How could anyone disagree with Walter Beach, given the ways in which the Vikings have twisted and turned on Peterson’s case. The Radisson Hotel and Nike furrowed their brows and the Vikings leadership fell to their knees. The most egregious statement in this entire ordeal was by team owner Zygi Wilf.

Wilf said, “We made a mistake and we needed to get this right. It is important to always listen to our fans, the community and our sponsors.”

First of all, Mr. Wilf has been officially convicted on civil racketeering charges in the state of New Jersey. He is currently appealing a ruling where he and two family members have to pay $100 million to the people they wronged.

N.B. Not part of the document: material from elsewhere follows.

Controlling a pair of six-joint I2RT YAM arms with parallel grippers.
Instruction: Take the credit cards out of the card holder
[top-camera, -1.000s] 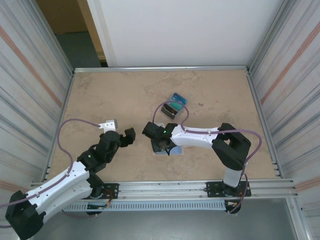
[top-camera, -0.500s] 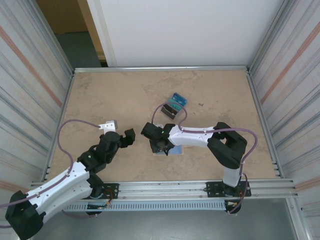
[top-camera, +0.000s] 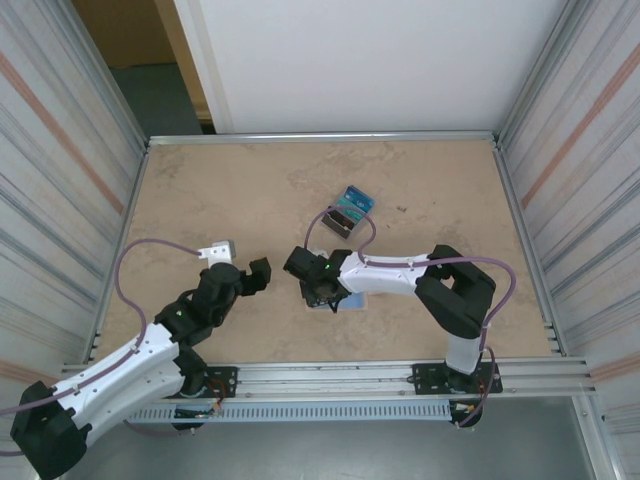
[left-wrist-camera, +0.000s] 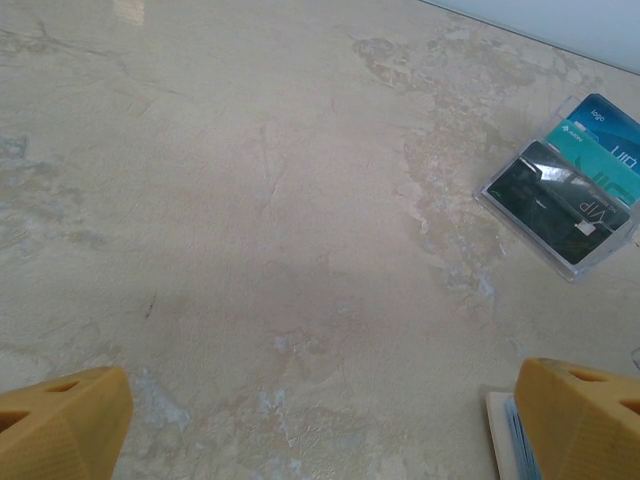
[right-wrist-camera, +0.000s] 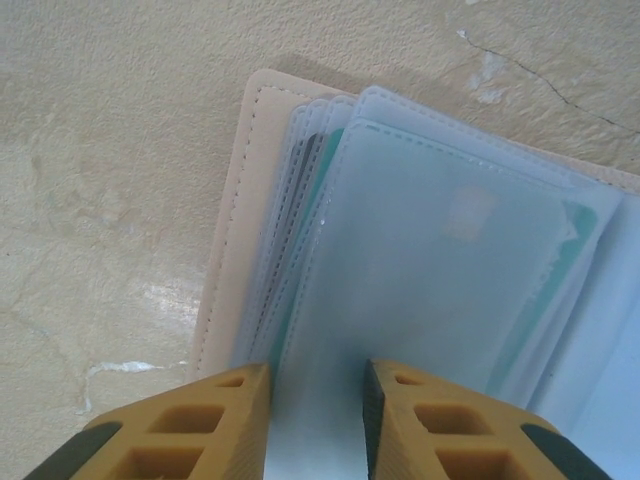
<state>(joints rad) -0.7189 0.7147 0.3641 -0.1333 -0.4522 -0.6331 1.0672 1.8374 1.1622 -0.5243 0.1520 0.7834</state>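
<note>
Card holder (right-wrist-camera: 250, 200) (top-camera: 352, 301) (left-wrist-camera: 503, 432): 1 item, tan cover with pale blue see-through sleeves. It lies open and flat on the tabletop (top-camera: 220, 190) (left-wrist-camera: 250, 200), directly under the right fingers (right-wrist-camera: 190, 430). Its stitched tan edge runs ahead and to the left of them, and the sleeves fan out ahead and to the right.

Credit cards (right-wrist-camera: 316, 215): a teal edge and a dark edge show between the sleeves, just ahead of the left-hand finger of the right pair. They are tucked inside the card holder.

Right fingers: 2, set with a narrow gap, tips down at the sleeves. Pale sleeve material shows in the gap, but I cannot tell whether it is pinched.

Left fingers (left-wrist-camera: 60, 425): 2, spread wide and holding nothing, above bare tabletop. A corner of the card holder sits just beside the right-hand finger of this pair.

Card pile (left-wrist-camera: 565, 185) (top-camera: 348, 211): 3 faces visible, blue, teal and dark, overlapping in a clear tray (left-wrist-camera: 590, 262). It sits well ahead of the left fingers and to their right, beyond the right fingers, apart from the card holder.

Tabletop: mottled beige, stone-look surface.

Right arm (top-camera: 400, 275): reaches leftward from its base, low over the card holder.

Left arm (top-camera: 130, 365): angled up toward the middle of the tabletop.
</note>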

One wonders where he gets the chutzpah to be on any kind of a moral high horse, and one wonders why he is not currently suspended for violating the league’s “personal conduct policy.”

One also wonders where Mr. Wilf was in caring about the will of “the community” when he was threatening to move the team to Los Angeles, San Diego or some other parts unknown unless the cash-strapped state gave him $1 billion in public funds to build a new stadium.

Once all of the construction dust and piety has cleared, this is where the NFL is left. If you want to understand why the Vikings have flip-flopped so dramatically on whether or not Peterson is on the team, you can start with the $1 billion eyesore currently being developed in the middle of the great city of Minneapolis. First, the Vikings felt a tremendous pressure to suspend Peterson following the outcry over the way Ray Rice’s suspension was handled. Then, after their terrible Sunday defeat to the New England Patriots and fears about another lost season in Minnesota, they reactivated Peterson. And then the sponsors started to itch, and the next thing you know, Peterson once again is on the outside looking in. This is not a personal conduct policy. It is an amateurish, pandering and altogether odious exercise in public relations.

The real issue is not whether the NFL should have a policy where players are suspended at the mere allegation of impropriety or whether the call should be for the criminal and family courts to do their jobs and for the NFL to mind its own damn business. The problem is that there is no rhyme or reason for anything that Roger Goodell and the National Football League ownership cabal does. They always talk about protecting the shield. But all they really do is hide behind the shield, careening from one public relations disaster to the next. Roger Goodell and the National Football League need to jettison this personal-conduct-policy nonsense and sit down with the union to collectively bargain some system of dealing with off-field issues. No one should have any confidence that this is a job Roger Goodell and the owners can handle. They have no credibility with players, little credibility with fans and diminishing credibility with sponsors. It’s the restlessness of that last group which really makes those in the owners box sweat blood.